I've rewritten an app of mine to use stitches instead of styled-system, and the DX and resulting code are both glorious. I'd be willing to put in some time whenever I'm able to contribute patches to this project, bug fixes and features alike, because it's an oh-so-nice project and I'd like to keep using it. But not without first knowing that the maintainers will actively entertain such contributions. If it's a black hole the the options are to either fork or keep moving and sadly, I don't have time to maintain a fork.

@mstade - looks like we share the same opinion :) That would be such a waste to give up on such a great foundation. I haven't dove into the details yet, but there are - as you mentioned - pre-compiled CSS-in-JS libraries such as Linaria. Checking if implementing such mode for Stitches would be possible would be definitely interesting both for users and authors I guess - surely sounds like a direction of further development.

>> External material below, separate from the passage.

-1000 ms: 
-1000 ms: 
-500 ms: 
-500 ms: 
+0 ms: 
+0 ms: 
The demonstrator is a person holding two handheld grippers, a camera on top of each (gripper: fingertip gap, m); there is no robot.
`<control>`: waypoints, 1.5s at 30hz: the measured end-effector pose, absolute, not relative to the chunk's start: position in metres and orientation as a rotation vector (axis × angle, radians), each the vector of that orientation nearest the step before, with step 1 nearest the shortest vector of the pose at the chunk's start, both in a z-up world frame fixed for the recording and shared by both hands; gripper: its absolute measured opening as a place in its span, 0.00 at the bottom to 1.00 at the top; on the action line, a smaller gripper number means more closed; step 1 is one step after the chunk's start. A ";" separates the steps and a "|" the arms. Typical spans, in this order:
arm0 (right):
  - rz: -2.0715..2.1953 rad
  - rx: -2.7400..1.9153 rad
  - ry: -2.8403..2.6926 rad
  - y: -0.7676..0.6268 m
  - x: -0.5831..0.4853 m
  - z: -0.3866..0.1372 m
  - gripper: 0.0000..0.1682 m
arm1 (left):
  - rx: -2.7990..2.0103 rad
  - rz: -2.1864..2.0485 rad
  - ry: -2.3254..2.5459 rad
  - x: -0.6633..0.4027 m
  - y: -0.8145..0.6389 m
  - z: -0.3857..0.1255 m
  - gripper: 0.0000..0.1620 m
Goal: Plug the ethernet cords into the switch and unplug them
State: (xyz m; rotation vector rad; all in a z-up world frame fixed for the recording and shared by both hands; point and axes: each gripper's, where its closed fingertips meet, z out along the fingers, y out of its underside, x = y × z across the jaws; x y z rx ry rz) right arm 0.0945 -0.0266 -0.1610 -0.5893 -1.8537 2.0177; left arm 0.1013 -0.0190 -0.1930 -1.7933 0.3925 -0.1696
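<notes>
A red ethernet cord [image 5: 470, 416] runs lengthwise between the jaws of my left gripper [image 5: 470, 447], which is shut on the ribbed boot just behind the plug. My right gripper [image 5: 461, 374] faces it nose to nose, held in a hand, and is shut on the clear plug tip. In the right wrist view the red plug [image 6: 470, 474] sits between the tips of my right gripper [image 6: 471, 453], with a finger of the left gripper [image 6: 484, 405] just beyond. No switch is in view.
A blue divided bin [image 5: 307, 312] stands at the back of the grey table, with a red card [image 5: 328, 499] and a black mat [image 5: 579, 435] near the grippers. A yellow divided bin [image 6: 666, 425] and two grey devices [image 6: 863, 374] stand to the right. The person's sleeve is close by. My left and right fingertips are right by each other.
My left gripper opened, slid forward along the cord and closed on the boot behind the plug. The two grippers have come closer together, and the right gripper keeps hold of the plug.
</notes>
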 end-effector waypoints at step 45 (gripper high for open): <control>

For what it is worth, https://github.com/contra team heavily relies on Stitches, and if a decision was made by Stitches team to deprecate the library, we would be the first in line to volunteer taking it over.

CC @peduarte @jon_neal @hadi_hlk just so this is on your radar

For what it is worth, @contra team heavily relies on Stitches, and if a decision was made by Stitches team to deprecate the library, we would be the first in line to volunteer taking it over.

CC @peduarte @jon_neal @hadi_hlk just so this is on your radar

@gajus any word on this so far? This would be an interesting turn of events.

PS: I've used slonik on a couple projects and really liked it, so I am confident the result with stitches would be top notch as well.

Hey all, please come discuss in #1144

@gajus I'll shoot you a message if you're interested in chatting more on this.